Garret Christensen —BITSS Project Scientist
For whatever reason, economists use a lot of Stata. It does what we want to do (data cleaning, regression analysis, data visualization) well, and the $1,000 fees we pay every other version or so doesn’t seem to have stopped its widespread adoption. But is that changing, and are people switching to R and/or Python? I have no good data on the question, but it does seem obvious that if you’re teaching students who won’t be going to grad school in economics, requiring them to use Stata instead of R is pointlessly harmful to their job prospects in the tech sector.
Second, the dynamic documents and reproducible workflow capabilities of R Markdown and knitr, and version control, which are all built right into R Studio, blow anything I’ve seen in Stata out of the water. (Link to what I’ve seen in Stata.)
Third, it’s nice to be able to have more than one dataset in memory at the same time. And lot of other things like that.

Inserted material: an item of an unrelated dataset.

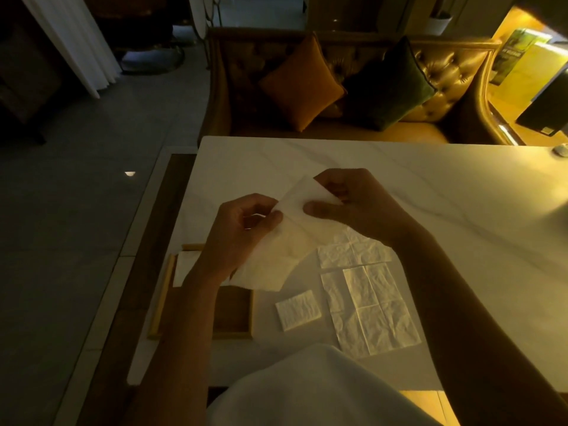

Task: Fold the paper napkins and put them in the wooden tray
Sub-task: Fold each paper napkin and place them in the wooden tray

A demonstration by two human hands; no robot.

With that in mind, I’m looking around for resources designed to help Stata users learn R. If I get time I’d like to develop a Software Carpentry-style lesson for it. The resources I’ve found so far are:
- Bob Muenchen’s website and book: r4stats.com
- Mostly Harmless Econometrics in four languages: R, Stata, Julia, Python
- A one page guide to dplyr tools and their Stata analogs.
Does anyone else have other resources? Experience or suggestions on making (and/or teaching) the switch?